* **EXERCISE BRIEF**
Identify every line in the records below that contains the word "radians", and copy each of those lines.

* **Dataset items**
-- Opening Marker --

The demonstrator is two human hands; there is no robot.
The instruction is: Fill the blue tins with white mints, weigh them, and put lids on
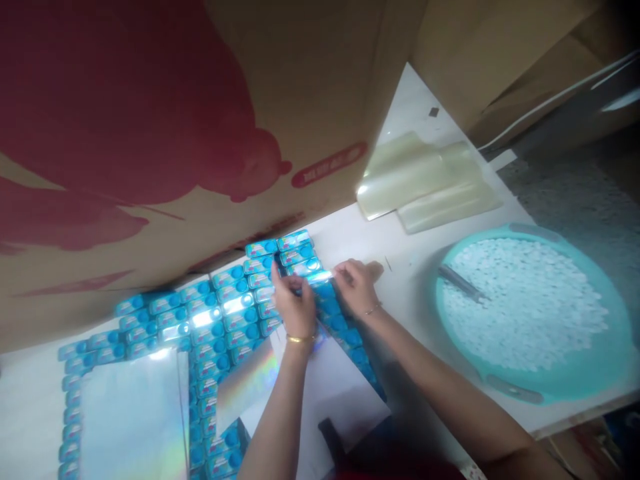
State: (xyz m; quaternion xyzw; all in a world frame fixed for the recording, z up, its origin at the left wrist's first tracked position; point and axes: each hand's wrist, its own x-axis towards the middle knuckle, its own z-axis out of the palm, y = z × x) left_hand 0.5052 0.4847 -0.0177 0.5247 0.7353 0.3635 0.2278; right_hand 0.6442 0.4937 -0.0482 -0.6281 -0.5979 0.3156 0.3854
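Note:
My left hand (293, 303) and my right hand (356, 285) meet over a layout of several small blue packets (225, 313) spread on the white table (410, 107). Together they pinch a shiny strip (320, 275) stretched between them, just above one row of packets. Both hands have curled fingers; the left index points up. A gold bracelet shows on each wrist. Holographic foil sheets (135, 413) lie over the nearer packets at the lower left.
A large brown carton (165, 133) with red print looms over the back left. A turquoise basin (535, 313) holds small white pieces and a grey tool (460, 283). Clear plastic sleeves (425, 180) lie at the back. The table's edge runs along the right.

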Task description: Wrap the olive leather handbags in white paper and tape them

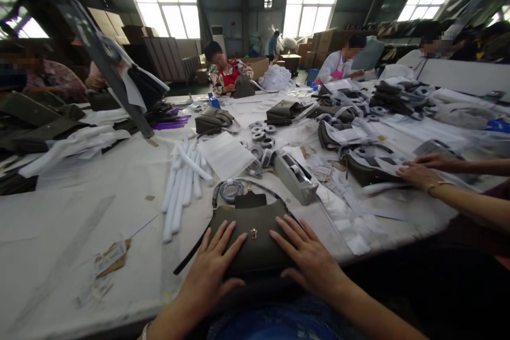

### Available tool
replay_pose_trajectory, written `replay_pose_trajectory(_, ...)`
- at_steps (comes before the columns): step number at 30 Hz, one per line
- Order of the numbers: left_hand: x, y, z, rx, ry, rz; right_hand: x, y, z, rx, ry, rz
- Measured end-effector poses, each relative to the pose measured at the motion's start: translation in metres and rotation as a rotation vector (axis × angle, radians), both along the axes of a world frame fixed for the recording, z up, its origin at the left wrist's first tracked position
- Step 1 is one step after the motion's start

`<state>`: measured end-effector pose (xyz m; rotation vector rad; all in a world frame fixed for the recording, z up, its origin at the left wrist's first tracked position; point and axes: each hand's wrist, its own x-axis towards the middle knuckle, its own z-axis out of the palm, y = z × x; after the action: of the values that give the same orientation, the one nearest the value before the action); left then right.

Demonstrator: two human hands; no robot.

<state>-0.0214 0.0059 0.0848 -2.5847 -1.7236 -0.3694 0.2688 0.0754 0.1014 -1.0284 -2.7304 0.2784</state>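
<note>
A dark olive handbag (255,223) with a small metal clasp lies flat at the near edge of the white table (79,223). My left hand (211,268) rests on its left side, fingers spread and flat. On the bag's right side my right hand (308,255) lies the same way, fingers stretched out. The bag's dark strap (191,255) trails off to the left. A wrapped grey strap coil (231,189) sits just behind the bag.
White foam tubes (181,183) lie left of the bag, a grey tape dispenser (297,175) to its right. A co-worker's two hands (422,170) press on another dark bag at the right. More bags, paper sheets and seated people fill the far side.
</note>
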Motion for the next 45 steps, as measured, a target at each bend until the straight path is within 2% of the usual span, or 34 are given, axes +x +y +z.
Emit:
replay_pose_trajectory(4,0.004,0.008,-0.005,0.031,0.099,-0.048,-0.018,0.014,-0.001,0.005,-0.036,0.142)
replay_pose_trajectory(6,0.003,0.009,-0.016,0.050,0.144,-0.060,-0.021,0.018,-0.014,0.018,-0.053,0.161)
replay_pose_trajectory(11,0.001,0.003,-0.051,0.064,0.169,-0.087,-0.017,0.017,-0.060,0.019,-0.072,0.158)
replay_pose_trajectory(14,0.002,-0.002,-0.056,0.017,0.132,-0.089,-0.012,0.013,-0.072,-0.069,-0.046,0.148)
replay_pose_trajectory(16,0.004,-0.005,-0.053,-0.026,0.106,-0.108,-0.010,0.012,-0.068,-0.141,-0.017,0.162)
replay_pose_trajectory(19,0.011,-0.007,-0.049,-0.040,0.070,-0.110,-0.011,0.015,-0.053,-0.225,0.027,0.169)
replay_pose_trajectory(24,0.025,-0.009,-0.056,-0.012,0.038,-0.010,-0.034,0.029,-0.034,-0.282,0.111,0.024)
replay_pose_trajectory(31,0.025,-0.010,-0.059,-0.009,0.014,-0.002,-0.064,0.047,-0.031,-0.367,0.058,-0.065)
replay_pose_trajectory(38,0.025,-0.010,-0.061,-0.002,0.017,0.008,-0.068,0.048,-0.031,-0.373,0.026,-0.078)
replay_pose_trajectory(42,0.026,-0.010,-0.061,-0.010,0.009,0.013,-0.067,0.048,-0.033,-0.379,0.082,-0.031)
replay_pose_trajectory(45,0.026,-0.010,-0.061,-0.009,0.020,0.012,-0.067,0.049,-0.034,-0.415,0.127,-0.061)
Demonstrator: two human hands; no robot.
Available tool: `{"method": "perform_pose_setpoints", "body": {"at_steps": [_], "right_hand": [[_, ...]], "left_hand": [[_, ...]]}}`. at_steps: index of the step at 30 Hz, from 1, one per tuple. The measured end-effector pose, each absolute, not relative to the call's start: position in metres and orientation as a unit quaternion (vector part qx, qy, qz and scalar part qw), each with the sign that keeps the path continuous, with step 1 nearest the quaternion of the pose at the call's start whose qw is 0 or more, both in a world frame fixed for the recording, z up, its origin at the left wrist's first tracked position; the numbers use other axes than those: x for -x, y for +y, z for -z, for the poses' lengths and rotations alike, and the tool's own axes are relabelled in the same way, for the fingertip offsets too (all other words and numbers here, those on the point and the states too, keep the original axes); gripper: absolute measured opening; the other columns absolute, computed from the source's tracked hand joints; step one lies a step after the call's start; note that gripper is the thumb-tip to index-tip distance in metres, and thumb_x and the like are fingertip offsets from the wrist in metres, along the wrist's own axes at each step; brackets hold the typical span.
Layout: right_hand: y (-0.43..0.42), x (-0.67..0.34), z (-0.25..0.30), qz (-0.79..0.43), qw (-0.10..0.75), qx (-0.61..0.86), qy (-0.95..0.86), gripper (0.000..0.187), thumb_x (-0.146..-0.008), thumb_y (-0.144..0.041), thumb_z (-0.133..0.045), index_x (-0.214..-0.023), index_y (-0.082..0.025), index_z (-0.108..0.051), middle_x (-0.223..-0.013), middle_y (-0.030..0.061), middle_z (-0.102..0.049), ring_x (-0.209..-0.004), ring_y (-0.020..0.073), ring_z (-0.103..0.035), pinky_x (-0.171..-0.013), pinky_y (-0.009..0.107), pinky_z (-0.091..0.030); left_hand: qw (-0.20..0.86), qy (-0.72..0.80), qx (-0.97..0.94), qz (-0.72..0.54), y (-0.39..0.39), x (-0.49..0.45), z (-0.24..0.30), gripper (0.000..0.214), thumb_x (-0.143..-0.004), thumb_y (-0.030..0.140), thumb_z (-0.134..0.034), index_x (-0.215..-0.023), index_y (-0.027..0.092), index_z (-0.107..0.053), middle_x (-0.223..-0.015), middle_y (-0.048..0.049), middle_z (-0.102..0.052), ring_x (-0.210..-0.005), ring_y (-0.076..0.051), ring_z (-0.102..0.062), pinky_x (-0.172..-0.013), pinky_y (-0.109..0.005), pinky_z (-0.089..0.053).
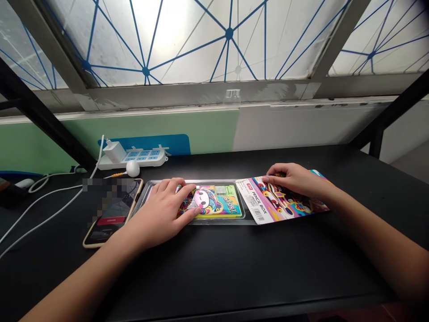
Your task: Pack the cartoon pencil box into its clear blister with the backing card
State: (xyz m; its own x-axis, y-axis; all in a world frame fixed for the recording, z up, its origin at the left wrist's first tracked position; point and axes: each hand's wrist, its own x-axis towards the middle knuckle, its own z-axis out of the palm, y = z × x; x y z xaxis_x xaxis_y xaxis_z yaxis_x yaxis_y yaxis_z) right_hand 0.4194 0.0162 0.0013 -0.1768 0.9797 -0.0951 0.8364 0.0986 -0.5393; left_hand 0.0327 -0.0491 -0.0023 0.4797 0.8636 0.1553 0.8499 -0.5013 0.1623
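Two bare limbs are seen above the black desk (214, 277): the left forearm (77, 286), cut off by the lower edge of the frame, and the right forearm (378, 250), cut off by the right edge. Both are slim and smooth, and are narrowed toward the wrist. Slender fingers are shown on the left hand (157, 214) and the right hand (295, 179), and the nails are trimmed short.

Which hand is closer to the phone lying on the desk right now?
Left. The left hand rests on the pencil box, just beside the phone. The right hand is much farther away, on the far side of the pencil box, on the printed card.
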Motion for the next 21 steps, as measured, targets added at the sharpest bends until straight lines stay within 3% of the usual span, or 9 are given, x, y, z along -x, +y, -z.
{"method": "perform_pose_setpoints", "body": {"at_steps": [16,21], "right_hand": [[0.004,-0.422,-0.017,-0.208,0.180,0.660,-0.699,0.059,-0.072,-0.079,-0.067,-0.086,-0.023,-0.072,-0.079,0.0052,-0.073,-0.069,0.0222,-0.063,-0.057,0.032,-0.044],[-0.003,-0.403,-0.011,-0.194,0.179,0.655,-0.708,0.053,-0.079,-0.075,-0.061,-0.084,-0.024,-0.071,-0.078,0.0047,-0.072,-0.070,0.0230,-0.063,-0.058,0.033,-0.044]], "left_hand": [[0.030,0.502,-0.859,-0.094,-0.050,-0.033,0.004,0.056,-0.101,0.061,-0.040,-0.143,0.026,-0.053,-0.141,-0.0120,-0.050,-0.129,-0.034,-0.043,-0.110,-0.054,-0.036],[0.019,0.508,-0.855,-0.104,-0.051,-0.036,0.007,0.056,-0.101,0.059,-0.040,-0.142,0.024,-0.054,-0.138,-0.0132,-0.052,-0.126,-0.035,-0.045,-0.108,-0.055,-0.037]]}}
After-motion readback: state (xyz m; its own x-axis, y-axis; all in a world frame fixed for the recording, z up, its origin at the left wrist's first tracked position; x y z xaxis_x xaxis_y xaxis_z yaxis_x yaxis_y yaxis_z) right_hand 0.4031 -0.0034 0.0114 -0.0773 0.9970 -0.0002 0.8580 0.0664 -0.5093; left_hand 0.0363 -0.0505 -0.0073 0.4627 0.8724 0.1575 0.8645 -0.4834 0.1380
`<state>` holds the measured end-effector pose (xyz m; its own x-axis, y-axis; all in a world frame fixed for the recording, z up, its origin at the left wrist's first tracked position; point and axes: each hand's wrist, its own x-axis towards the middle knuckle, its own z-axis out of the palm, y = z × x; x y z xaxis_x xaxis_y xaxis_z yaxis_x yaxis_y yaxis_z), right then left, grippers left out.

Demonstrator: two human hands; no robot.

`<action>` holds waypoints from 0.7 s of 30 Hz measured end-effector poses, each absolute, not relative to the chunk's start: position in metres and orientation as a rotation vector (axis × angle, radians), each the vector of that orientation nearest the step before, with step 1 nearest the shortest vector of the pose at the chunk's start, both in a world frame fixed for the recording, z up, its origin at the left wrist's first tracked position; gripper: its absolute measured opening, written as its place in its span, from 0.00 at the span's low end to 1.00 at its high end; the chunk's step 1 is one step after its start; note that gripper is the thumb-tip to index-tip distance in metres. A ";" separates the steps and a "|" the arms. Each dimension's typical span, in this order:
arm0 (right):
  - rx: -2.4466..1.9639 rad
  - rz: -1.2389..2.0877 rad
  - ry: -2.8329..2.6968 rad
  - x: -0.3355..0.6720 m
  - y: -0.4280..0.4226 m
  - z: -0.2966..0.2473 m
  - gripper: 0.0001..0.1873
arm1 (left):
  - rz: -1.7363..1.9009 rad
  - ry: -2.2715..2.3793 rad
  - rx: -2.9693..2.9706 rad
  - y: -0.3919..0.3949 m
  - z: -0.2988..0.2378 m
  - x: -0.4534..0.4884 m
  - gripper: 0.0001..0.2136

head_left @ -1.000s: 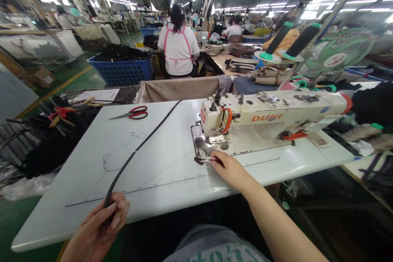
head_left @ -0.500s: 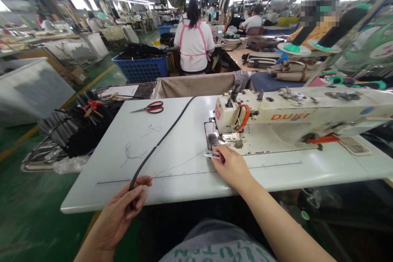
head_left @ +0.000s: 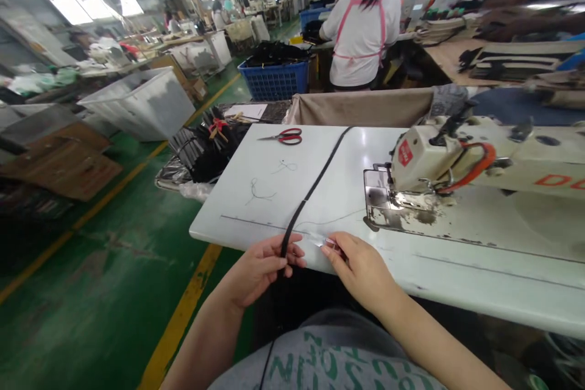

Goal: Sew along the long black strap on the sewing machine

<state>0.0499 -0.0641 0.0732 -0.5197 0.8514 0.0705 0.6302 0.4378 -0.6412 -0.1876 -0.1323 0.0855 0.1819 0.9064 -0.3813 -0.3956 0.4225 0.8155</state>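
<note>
My left hand [head_left: 269, 265] is closed on a black cord-like strip [head_left: 315, 186], which runs from my fingers up across the white table [head_left: 338, 189] to its far edge. In my right hand [head_left: 359, 262] are small thread snippers [head_left: 319, 241], their pale blades pointing left at the strip but apart from it. A thin thread [head_left: 340, 219] stretches from near the strip toward the needle plate of the sewing machine [head_left: 429, 164]. Red-handled scissors [head_left: 287, 136] lie at the table's far left, above some loose thread bits [head_left: 260, 191].
Beyond the table's left edge lies a bundle of black strips [head_left: 201, 149]. A fabric-lined bin [head_left: 365, 108] adjoins the far edge. A co-worker in a pink apron [head_left: 363, 36] sits ahead, near a blue crate [head_left: 274, 78]. Ruler markings [head_left: 249, 222] run along the table front.
The view has swung left. My right hand has moved the snippers away from the machine's needle plate, close to my left hand and the strip it holds.
</note>
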 end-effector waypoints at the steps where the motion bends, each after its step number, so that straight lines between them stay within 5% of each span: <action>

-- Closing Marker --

* **TASK SOLUTION**
- Measured end-effector poses, each relative to the pose measured at the motion's start: translation in metres and rotation as a rotation vector (axis × angle, radians), both along the axes of a world frame fixed for the recording, z up, its origin at the left wrist's first tracked position
`<action>` holds waypoints from 0.7 s of 30 Hz measured end-effector poses, each absolute, not relative to the chunk's start: position in metres and orientation as a rotation vector (axis × angle, radians), each the vector of that orientation nearest the step before, with step 1 nearest the shortest vector of the pose at the chunk's start, both in a world frame fixed for the recording, z up, its origin at the left wrist's first tracked position; gripper: its absolute measured opening, written as its place in its span, from 0.00 at the span's low end to 1.00 at its high end; the chunk's step 1 is one step after its start; note that gripper is the thumb-tip to index-tip distance in metres. A ";" separates the steps and a "|" the arms. Each dimension's typical span, in this order:

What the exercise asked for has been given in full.